At the beginning of this month, on April 1, President Obama signed an executive order authorising the government to impose sanctions on malicious actors viewed as cyber threats to the United States. The order also declared cyber threats a national emergency.
The primary objective of the order is to place sanctions on criminal hackers targeting American infrastructure and businesses from outside the US.
The order gives authority to freeze assets and more power to block potential threats from the US. The order not only covers the harming of US infrastructure but also covers the stealing of intellectual property from American companies, as well as committing fraud against citizens, all of which hurt the US economy.
Yet, 73% of the 227 conference attendees surveyed answered in the negative when asked if such sanctions would be effective in stopping such attacks.
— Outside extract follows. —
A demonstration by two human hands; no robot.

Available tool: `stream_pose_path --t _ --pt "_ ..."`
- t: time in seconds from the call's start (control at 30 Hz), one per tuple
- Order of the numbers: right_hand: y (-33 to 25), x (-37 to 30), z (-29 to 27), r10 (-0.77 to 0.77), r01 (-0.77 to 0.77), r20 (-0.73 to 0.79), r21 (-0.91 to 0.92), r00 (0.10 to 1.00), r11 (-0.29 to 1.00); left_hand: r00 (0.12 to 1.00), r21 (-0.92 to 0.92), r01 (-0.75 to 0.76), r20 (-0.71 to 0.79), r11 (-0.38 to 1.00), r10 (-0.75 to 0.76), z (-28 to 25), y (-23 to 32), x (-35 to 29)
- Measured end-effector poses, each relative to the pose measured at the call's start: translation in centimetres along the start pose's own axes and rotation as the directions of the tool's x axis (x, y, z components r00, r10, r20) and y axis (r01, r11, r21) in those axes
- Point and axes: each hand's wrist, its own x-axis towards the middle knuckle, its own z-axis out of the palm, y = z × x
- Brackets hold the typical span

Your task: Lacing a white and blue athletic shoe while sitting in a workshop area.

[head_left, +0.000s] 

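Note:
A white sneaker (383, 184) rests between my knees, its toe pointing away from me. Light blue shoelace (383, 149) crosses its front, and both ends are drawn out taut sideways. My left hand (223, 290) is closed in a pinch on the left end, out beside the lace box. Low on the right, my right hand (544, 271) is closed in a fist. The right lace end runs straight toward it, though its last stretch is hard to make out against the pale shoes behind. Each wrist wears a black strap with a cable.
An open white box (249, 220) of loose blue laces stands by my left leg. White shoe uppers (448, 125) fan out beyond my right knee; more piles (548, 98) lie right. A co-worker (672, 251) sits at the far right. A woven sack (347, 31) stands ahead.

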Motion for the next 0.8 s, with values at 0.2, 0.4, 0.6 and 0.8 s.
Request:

A similar number, 75%, were concerned that their organisation could be caught in the cross fire between nation-state cyberattacks and possible sanctions.
Tim Erlin, director of IT risk and security strategy for Tripwire, remarked: "It’s clear that information security professionals believe there’s real risk to their own organizations from the escalating political tension around cyber warfare."
He added: "Whether these concerns become reality will depend on how the President decides to use the capabilities outlined in his Executive Order."